"""

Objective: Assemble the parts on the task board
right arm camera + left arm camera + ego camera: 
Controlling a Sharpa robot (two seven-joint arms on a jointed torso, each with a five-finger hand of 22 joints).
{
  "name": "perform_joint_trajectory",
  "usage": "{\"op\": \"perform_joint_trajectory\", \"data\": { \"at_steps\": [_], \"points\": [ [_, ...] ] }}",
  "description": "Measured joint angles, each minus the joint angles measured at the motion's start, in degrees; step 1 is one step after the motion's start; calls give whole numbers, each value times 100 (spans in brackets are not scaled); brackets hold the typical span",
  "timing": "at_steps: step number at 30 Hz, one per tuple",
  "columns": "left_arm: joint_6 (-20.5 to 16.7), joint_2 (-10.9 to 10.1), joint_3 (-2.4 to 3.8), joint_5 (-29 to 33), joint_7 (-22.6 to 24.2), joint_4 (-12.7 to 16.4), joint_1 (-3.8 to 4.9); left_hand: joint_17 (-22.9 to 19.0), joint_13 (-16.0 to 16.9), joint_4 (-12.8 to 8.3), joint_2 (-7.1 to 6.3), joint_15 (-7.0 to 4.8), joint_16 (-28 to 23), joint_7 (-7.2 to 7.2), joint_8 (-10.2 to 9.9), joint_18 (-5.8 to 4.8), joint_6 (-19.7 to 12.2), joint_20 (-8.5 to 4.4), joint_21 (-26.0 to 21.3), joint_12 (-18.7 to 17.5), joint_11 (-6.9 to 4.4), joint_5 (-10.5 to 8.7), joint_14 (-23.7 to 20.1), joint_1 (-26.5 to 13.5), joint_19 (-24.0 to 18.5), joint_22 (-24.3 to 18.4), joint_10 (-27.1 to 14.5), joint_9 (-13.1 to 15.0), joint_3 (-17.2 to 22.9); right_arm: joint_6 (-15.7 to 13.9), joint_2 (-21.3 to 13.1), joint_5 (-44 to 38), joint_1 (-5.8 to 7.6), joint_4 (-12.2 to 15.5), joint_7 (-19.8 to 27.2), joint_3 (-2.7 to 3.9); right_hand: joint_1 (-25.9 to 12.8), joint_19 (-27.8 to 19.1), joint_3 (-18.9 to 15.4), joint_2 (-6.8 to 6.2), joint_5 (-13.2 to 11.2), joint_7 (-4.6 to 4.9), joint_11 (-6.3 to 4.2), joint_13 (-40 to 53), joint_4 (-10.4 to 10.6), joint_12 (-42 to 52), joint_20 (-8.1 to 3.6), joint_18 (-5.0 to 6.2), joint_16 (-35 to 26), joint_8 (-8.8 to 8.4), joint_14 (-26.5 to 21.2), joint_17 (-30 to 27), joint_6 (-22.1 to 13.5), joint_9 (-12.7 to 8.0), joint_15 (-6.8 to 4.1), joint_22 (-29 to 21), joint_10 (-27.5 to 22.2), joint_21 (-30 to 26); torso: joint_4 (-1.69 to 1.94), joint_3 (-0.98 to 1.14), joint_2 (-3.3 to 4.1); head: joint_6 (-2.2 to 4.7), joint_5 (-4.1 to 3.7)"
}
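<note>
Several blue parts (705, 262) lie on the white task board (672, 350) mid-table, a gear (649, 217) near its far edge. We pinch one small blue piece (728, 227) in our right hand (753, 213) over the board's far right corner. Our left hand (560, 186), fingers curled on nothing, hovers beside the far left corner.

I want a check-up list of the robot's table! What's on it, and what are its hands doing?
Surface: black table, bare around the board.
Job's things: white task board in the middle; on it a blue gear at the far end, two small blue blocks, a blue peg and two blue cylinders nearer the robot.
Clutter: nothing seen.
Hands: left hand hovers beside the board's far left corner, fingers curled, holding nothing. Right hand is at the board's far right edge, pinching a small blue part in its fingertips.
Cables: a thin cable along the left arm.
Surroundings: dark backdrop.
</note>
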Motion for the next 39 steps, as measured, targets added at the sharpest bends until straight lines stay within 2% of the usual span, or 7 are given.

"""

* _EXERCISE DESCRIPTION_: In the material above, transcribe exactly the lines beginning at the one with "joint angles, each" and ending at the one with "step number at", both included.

* _RESULT OF THIS EXERCISE_:
  "description": "Measured joint angles, each minus the joint angles measured at the motion's start, in degrees; step 1 is one step after the motion's start; calls give whole numbers, each value times 100 (spans in brackets are not scaled); brackets hold the typical span",
  "timing": "at_steps: step number at 30 Hz, one per tuple",

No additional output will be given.